Stored items:
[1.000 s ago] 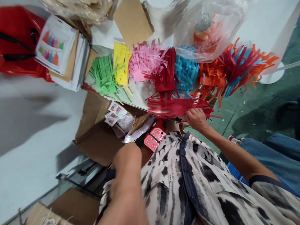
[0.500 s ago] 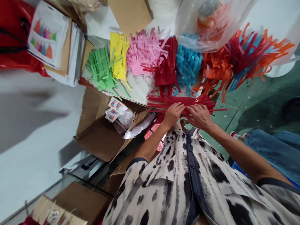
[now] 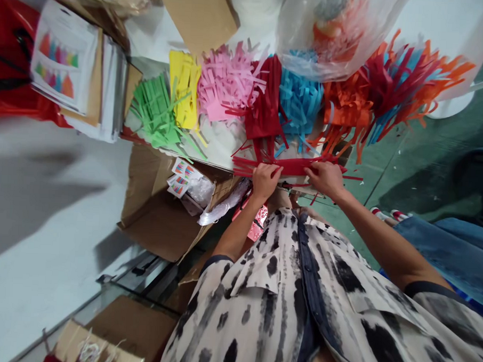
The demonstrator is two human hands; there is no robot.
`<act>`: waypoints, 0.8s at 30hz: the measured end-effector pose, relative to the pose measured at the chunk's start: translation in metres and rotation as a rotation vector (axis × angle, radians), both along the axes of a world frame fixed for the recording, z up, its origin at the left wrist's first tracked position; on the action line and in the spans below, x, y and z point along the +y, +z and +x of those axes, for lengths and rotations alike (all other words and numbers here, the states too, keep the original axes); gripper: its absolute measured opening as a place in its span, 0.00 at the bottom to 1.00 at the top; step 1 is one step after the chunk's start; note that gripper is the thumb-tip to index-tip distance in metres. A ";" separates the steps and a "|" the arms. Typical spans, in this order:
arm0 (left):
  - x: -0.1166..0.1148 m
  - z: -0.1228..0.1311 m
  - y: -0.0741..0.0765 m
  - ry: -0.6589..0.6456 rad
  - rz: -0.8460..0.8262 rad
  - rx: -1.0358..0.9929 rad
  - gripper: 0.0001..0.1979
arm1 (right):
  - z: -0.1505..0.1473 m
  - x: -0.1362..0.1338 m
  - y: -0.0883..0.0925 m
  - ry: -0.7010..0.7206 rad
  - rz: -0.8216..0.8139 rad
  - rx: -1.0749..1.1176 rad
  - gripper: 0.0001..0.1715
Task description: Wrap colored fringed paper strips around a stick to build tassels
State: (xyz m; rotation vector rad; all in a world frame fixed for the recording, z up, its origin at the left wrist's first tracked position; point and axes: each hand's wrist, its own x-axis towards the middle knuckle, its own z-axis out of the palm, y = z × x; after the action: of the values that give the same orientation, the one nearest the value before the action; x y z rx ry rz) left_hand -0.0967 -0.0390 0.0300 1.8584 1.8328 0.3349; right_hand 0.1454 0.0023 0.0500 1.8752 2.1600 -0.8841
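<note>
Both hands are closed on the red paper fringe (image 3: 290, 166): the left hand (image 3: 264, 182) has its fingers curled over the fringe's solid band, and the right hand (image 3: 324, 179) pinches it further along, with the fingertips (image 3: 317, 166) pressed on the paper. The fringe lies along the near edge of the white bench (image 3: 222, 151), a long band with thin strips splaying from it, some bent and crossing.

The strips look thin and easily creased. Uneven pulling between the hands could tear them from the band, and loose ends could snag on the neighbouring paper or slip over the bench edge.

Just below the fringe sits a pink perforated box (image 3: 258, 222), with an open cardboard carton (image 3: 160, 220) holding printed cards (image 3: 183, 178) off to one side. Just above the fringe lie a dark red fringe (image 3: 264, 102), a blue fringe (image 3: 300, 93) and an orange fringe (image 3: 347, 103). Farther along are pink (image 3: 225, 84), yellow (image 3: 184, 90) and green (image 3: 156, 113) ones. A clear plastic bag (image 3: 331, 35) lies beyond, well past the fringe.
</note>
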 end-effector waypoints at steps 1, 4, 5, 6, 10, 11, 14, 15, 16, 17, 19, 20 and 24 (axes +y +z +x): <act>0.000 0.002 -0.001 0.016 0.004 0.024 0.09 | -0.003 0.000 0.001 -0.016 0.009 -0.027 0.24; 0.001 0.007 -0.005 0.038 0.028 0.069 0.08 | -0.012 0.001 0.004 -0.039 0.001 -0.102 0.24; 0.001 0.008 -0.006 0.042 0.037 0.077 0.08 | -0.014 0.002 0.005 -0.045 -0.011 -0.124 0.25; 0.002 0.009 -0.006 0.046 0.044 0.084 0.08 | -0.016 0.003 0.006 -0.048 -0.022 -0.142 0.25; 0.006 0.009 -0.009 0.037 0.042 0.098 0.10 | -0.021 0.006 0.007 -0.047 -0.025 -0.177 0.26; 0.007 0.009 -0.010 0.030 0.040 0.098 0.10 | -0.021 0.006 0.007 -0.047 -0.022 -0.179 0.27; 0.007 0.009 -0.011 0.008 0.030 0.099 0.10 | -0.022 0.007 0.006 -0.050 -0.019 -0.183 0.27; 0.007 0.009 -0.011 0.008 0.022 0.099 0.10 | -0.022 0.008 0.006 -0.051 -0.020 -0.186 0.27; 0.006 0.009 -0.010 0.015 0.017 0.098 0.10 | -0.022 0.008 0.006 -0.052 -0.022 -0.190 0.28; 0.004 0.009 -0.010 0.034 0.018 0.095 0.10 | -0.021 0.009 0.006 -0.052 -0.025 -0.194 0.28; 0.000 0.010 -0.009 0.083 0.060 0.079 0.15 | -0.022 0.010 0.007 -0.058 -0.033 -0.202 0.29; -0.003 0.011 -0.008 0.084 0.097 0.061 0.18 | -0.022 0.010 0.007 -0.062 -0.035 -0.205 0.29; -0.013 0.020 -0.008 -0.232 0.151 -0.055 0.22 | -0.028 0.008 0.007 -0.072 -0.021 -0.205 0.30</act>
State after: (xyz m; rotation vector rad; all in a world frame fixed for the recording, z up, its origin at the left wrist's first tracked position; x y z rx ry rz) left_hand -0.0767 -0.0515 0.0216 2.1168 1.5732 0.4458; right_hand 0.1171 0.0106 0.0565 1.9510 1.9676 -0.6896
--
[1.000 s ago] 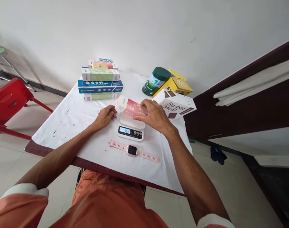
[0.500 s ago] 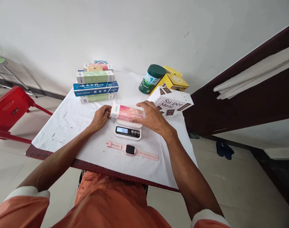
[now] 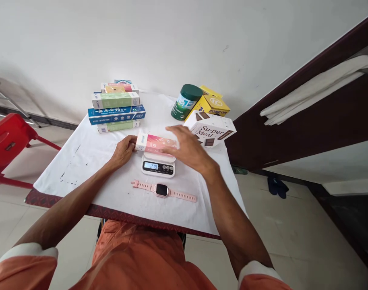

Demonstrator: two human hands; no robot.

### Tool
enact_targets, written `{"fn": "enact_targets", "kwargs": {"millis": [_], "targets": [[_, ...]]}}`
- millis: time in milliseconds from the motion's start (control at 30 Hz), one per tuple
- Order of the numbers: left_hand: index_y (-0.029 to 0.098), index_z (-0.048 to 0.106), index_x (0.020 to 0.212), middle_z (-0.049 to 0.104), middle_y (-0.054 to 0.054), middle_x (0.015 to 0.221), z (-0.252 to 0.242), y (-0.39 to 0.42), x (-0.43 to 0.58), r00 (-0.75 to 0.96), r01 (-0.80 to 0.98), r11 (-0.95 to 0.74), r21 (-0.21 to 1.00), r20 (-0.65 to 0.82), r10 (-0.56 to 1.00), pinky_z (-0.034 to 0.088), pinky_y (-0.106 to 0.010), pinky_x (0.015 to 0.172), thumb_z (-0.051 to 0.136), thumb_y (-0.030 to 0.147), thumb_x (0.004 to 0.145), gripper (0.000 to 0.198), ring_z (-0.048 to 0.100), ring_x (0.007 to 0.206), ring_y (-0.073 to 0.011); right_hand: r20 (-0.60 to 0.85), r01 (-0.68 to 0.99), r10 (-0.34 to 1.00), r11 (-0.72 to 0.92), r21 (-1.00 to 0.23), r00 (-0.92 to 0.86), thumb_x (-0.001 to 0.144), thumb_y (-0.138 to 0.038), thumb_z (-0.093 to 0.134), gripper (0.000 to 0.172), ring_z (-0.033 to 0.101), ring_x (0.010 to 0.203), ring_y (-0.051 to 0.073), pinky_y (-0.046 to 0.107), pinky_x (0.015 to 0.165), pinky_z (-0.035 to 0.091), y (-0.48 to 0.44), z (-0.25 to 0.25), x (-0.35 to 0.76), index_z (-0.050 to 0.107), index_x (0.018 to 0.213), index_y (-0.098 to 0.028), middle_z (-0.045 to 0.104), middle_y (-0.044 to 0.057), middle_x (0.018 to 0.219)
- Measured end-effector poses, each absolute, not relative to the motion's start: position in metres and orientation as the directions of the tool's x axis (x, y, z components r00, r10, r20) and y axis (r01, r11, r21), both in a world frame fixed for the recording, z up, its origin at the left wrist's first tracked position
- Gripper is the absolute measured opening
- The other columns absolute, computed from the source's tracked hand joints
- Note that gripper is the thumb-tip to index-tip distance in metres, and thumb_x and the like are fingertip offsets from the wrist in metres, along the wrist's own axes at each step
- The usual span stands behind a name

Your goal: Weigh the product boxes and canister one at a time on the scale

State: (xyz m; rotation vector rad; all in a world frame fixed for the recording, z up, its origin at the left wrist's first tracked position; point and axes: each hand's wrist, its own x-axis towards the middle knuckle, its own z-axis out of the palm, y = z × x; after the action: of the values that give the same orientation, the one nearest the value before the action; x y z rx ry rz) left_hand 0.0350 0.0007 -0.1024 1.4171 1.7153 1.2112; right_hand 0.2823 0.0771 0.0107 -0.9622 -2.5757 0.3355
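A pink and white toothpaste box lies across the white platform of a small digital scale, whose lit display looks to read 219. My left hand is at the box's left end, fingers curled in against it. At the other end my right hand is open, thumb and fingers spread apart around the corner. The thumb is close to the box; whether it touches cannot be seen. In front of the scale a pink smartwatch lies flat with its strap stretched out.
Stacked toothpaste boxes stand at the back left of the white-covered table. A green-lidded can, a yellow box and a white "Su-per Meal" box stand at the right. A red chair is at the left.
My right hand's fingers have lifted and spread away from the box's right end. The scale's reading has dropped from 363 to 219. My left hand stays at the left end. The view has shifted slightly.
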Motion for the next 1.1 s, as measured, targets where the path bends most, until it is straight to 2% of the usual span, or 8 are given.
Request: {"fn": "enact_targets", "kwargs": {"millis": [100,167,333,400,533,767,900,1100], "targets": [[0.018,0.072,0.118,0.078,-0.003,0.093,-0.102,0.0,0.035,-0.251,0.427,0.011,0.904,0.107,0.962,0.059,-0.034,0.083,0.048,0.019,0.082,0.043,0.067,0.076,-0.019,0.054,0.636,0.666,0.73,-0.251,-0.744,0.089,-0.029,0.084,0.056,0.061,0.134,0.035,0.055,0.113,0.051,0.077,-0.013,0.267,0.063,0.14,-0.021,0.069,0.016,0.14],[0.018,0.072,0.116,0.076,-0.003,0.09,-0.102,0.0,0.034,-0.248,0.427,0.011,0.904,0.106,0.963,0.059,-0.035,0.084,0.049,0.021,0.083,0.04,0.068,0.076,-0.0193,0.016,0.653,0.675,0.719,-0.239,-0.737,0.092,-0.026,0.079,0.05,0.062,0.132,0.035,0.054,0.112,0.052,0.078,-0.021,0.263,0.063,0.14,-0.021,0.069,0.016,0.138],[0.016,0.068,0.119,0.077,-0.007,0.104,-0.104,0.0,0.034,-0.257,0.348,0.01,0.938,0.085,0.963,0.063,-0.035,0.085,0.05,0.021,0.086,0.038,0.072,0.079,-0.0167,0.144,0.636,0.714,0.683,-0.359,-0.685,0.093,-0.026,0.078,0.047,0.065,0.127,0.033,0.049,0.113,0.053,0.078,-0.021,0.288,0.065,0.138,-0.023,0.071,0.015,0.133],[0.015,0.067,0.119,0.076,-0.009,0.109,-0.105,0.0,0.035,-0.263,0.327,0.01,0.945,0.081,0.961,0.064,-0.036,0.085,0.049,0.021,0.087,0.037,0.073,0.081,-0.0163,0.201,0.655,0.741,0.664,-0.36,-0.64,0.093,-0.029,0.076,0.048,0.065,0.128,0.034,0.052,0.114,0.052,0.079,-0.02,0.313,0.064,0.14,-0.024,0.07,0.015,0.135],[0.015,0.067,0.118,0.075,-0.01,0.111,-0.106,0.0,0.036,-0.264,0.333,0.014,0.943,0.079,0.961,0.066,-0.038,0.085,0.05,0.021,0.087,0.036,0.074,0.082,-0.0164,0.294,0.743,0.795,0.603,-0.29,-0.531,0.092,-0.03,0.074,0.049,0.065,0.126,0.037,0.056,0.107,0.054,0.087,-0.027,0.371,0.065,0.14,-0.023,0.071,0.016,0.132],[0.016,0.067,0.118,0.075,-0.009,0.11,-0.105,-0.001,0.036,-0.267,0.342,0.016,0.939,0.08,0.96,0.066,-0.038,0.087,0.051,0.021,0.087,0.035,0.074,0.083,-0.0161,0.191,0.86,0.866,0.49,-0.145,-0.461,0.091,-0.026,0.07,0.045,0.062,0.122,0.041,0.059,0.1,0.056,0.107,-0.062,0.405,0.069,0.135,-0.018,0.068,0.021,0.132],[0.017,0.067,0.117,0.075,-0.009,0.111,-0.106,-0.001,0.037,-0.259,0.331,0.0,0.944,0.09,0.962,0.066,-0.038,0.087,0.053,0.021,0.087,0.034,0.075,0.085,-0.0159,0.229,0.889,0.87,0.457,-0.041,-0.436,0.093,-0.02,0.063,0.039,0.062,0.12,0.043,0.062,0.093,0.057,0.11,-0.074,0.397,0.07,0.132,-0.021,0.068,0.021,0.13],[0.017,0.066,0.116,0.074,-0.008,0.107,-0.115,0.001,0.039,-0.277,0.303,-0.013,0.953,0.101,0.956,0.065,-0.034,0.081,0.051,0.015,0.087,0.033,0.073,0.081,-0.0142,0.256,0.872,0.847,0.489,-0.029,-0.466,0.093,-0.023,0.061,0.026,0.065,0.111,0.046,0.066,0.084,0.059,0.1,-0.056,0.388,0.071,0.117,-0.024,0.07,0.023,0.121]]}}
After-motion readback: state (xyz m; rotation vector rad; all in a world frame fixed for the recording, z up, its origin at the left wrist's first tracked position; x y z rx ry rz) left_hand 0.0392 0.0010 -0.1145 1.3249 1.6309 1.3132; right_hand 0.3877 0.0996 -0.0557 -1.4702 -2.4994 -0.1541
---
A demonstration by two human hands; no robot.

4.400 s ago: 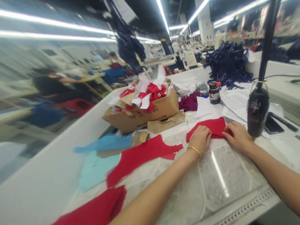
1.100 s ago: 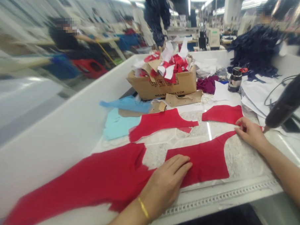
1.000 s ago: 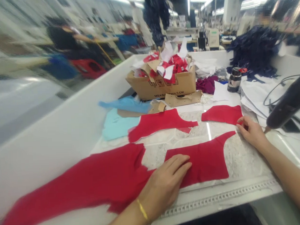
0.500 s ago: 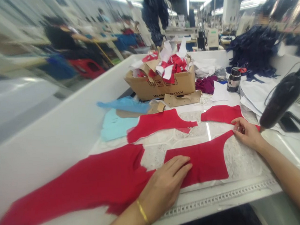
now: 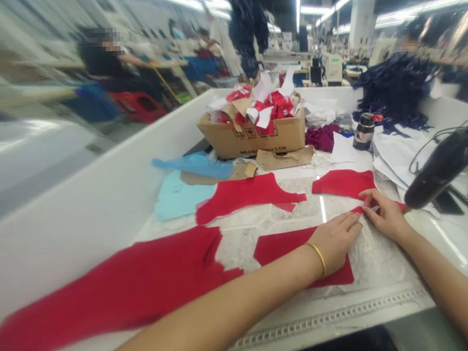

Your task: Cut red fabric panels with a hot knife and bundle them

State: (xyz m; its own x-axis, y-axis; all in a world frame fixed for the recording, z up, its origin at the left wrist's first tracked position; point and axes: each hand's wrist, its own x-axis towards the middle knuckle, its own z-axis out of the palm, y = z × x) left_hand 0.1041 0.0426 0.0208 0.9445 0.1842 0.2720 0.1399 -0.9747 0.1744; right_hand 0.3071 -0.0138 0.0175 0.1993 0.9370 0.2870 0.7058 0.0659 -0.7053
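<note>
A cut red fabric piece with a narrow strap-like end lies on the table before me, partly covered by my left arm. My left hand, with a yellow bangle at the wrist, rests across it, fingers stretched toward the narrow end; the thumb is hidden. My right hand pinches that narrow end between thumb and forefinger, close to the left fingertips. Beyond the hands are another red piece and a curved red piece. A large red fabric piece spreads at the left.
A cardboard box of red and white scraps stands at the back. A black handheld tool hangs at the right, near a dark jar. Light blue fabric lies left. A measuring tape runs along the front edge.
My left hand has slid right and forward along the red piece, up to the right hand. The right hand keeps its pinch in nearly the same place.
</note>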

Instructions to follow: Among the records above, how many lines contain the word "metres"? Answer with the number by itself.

Task solution: 3